## Exercise goal
Search the records for the word "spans" and report each line that has it.

+--

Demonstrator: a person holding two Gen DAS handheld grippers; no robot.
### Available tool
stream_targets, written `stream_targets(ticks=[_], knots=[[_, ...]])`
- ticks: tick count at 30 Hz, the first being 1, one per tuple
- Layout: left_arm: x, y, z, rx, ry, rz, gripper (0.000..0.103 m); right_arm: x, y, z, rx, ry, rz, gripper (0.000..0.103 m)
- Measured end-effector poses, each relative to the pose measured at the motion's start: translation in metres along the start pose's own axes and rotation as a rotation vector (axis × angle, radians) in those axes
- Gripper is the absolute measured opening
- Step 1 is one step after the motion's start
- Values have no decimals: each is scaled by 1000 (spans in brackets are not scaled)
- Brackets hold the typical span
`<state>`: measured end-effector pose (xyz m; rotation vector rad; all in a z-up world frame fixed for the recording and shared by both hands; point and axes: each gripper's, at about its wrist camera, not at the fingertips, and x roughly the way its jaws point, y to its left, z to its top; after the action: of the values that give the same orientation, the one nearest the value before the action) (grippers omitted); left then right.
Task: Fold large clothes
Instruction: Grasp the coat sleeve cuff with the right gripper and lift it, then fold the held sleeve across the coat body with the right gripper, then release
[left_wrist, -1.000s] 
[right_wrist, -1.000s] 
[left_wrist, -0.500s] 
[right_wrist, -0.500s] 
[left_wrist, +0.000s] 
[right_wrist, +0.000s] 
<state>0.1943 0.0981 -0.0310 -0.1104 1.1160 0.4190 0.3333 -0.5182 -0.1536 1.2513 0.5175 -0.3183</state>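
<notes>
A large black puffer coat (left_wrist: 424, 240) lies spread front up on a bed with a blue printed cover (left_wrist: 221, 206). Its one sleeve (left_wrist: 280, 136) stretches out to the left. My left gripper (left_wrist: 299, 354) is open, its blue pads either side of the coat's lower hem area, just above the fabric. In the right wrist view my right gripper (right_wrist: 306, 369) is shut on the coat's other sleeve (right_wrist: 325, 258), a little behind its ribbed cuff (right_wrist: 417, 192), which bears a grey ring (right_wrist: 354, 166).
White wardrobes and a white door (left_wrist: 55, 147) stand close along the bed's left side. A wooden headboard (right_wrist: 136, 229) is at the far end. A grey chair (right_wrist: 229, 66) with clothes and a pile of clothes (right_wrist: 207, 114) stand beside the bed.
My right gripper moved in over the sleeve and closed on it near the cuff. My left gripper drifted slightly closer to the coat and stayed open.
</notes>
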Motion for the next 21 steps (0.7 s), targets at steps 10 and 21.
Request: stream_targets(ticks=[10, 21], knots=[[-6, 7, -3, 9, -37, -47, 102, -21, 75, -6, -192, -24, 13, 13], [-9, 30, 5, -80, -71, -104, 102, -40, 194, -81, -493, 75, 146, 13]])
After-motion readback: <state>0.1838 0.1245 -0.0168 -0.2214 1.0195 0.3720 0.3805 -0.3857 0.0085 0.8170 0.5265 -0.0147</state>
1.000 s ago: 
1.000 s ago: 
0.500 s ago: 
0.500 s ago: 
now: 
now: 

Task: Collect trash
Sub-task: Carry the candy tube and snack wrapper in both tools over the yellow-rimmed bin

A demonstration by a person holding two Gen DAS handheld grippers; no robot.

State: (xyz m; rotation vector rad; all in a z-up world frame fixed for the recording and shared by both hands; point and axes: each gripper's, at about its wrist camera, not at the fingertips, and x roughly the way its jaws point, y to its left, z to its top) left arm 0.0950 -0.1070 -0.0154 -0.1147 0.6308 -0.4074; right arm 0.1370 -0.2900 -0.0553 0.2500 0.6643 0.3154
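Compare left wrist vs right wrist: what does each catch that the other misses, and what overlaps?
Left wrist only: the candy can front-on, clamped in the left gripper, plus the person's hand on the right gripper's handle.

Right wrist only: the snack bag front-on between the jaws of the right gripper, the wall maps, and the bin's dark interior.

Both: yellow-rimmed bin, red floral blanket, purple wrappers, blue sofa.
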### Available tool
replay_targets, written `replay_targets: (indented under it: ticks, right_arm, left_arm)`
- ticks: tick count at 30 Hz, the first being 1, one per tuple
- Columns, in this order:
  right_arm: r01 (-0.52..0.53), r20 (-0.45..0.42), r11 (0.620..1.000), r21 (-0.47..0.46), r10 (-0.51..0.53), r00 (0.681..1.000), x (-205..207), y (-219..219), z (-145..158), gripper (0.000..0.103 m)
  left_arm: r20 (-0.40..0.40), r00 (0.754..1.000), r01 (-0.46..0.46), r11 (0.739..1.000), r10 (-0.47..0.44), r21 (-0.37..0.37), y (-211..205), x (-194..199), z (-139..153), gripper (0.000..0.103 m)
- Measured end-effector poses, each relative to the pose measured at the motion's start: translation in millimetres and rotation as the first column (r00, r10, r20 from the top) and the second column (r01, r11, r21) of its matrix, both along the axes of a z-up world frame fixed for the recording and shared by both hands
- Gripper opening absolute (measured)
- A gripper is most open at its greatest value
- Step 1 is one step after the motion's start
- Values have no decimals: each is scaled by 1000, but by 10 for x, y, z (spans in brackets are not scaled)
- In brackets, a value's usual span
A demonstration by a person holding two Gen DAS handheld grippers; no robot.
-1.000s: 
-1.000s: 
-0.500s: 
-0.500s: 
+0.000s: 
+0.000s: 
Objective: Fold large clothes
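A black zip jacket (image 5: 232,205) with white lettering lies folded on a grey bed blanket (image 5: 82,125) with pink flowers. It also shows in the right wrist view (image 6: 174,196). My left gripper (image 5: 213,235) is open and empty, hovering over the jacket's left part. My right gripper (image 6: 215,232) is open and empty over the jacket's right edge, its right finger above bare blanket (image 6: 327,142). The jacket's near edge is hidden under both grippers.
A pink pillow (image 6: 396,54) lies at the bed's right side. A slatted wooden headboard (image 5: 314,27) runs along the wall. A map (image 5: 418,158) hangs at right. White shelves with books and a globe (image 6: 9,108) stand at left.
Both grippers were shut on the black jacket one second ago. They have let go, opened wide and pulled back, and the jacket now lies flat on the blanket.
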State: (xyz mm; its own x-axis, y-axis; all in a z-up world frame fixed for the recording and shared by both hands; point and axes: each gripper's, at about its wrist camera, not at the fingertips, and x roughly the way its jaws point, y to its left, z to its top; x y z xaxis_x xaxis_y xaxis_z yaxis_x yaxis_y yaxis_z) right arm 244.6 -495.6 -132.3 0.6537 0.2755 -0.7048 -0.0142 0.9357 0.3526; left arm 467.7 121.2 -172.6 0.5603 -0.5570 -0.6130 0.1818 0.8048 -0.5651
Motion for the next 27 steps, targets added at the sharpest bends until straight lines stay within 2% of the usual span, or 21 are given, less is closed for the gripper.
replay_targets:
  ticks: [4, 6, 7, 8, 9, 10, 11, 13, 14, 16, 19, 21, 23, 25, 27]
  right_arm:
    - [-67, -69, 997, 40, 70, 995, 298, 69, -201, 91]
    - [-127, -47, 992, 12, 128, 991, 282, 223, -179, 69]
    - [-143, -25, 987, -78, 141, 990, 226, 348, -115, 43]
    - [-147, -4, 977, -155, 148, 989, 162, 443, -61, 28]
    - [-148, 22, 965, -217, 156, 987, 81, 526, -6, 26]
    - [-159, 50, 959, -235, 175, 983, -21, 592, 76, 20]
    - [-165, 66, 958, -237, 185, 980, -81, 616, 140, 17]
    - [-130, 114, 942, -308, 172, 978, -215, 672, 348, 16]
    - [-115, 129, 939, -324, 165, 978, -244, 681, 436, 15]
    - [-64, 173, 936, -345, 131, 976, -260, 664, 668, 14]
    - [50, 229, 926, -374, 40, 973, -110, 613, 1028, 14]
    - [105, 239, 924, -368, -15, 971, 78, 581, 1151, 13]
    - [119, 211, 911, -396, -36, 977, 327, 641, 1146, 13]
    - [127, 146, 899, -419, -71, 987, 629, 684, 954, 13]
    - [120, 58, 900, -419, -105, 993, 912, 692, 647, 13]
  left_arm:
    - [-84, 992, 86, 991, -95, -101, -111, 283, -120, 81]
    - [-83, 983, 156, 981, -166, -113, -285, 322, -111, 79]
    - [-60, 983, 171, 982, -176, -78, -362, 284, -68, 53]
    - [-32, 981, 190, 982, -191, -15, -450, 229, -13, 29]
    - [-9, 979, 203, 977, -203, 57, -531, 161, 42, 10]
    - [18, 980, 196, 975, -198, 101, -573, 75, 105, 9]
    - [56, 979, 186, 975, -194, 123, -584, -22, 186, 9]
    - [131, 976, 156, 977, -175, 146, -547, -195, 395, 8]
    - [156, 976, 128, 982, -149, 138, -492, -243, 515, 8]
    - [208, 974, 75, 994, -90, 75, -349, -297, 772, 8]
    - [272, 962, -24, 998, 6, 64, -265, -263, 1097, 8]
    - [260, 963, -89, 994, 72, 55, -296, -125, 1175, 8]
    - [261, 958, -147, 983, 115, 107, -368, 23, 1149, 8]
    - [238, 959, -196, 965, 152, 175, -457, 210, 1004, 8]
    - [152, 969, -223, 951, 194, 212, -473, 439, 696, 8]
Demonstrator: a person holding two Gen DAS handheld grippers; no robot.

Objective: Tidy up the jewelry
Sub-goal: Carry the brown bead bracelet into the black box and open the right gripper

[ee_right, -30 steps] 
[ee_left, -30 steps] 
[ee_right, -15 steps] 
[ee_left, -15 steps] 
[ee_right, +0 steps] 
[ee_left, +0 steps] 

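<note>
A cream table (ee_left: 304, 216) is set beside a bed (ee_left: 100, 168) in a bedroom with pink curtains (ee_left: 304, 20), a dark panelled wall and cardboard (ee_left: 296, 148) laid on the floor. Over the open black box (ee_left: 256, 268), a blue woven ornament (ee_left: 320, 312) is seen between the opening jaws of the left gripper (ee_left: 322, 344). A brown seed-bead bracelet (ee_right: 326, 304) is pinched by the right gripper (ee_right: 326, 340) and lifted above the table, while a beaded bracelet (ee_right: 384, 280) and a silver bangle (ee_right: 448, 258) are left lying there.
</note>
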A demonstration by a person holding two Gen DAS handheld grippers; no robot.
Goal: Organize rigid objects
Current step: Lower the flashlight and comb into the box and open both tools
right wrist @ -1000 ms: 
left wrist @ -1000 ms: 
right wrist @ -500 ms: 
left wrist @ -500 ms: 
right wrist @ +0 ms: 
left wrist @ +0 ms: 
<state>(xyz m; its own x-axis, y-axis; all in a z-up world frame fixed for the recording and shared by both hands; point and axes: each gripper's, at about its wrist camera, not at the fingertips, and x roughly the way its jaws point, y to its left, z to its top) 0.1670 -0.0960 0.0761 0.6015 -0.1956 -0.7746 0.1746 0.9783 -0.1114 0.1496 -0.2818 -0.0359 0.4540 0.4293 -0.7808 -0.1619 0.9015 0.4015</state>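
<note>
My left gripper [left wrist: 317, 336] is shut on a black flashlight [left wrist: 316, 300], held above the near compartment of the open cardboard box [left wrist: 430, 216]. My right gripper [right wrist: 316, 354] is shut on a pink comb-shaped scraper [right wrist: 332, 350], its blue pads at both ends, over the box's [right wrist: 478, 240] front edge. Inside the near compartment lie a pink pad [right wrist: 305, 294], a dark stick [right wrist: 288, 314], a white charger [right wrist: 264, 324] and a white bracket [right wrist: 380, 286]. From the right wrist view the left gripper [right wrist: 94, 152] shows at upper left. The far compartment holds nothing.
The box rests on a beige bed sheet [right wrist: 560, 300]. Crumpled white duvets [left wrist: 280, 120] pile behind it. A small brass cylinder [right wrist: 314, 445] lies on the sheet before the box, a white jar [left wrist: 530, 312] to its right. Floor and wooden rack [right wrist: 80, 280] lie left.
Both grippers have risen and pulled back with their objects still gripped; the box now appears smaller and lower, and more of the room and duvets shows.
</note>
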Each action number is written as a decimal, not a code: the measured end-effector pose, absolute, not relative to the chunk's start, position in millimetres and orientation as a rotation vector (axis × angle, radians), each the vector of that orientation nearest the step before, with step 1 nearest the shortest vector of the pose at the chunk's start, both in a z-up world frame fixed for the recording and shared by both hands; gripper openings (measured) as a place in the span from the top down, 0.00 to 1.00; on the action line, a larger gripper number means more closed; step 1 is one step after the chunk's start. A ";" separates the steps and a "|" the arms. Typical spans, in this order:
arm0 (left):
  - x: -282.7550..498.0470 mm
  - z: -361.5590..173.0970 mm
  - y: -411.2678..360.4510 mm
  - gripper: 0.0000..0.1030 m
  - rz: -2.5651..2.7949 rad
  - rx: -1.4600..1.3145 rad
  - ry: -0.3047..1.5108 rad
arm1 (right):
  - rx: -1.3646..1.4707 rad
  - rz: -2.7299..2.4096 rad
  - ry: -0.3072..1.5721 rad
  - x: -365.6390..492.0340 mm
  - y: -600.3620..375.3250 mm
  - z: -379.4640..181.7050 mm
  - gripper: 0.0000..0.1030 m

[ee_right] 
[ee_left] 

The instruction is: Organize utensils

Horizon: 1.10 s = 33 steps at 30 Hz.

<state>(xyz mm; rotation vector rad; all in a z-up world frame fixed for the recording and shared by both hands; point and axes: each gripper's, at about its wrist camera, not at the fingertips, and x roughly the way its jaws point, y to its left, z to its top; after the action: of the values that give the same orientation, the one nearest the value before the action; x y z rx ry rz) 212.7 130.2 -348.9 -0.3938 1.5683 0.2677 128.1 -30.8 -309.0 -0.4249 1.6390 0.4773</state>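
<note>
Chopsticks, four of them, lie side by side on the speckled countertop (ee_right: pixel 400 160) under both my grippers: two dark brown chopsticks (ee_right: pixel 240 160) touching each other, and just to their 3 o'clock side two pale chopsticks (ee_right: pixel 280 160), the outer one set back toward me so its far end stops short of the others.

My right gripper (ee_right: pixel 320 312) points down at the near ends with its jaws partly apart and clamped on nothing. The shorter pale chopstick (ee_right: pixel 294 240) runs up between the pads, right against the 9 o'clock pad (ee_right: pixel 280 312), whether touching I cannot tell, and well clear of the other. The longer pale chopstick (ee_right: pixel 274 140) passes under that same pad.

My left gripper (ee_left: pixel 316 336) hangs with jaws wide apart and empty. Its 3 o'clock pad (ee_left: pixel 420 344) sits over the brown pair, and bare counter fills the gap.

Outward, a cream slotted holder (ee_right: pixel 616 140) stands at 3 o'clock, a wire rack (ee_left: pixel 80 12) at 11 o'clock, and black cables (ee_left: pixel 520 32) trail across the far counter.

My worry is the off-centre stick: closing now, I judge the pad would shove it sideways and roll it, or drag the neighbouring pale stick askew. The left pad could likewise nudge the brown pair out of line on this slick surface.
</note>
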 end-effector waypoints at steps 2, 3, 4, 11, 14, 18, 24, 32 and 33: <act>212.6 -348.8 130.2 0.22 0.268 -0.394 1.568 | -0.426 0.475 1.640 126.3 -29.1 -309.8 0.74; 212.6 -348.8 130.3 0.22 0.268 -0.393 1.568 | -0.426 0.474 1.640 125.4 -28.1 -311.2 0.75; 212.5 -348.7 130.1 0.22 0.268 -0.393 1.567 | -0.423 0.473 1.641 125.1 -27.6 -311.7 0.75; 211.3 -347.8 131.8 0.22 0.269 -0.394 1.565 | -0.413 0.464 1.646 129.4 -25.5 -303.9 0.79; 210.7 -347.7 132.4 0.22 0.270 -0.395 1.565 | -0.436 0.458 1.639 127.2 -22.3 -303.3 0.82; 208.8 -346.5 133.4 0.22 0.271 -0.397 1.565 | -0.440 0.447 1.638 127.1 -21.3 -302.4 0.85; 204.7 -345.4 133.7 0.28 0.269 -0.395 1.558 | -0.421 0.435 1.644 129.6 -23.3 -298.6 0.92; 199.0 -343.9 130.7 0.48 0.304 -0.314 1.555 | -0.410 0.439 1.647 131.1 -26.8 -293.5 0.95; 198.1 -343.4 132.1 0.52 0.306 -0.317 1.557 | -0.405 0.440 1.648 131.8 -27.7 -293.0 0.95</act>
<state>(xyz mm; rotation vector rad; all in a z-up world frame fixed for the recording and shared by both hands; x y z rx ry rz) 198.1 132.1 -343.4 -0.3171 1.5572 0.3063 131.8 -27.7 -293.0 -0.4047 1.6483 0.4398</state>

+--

## Result of the exercise
- Values have no decimals: each is scaled by 1000 (spans in brackets are not scaled)
- Values have no decimals: each is scaled by 1000, but by 10 for x, y, z (spans in brackets are not scaled)
Each action number is written as a decimal, not a code: the measured end-effector pose, absolute, not relative to the chunk's start, position in millimetres and orientation as a rotation vector (axis × angle, radians), each the vector of that orientation nearest the step before, with step 1 nearest the shortest vector of the pose at the chunk's start, both in a z-up world frame fixed for the recording and shared by both hands; gripper openings (measured) as a place in the span from the top down, 0.00 to 1.00; on the action line, a larger gripper number means more closed; step 1 is one step after the chunk's start. A ";" separates the steps and a "|" the arms. Typical spans, in this order:

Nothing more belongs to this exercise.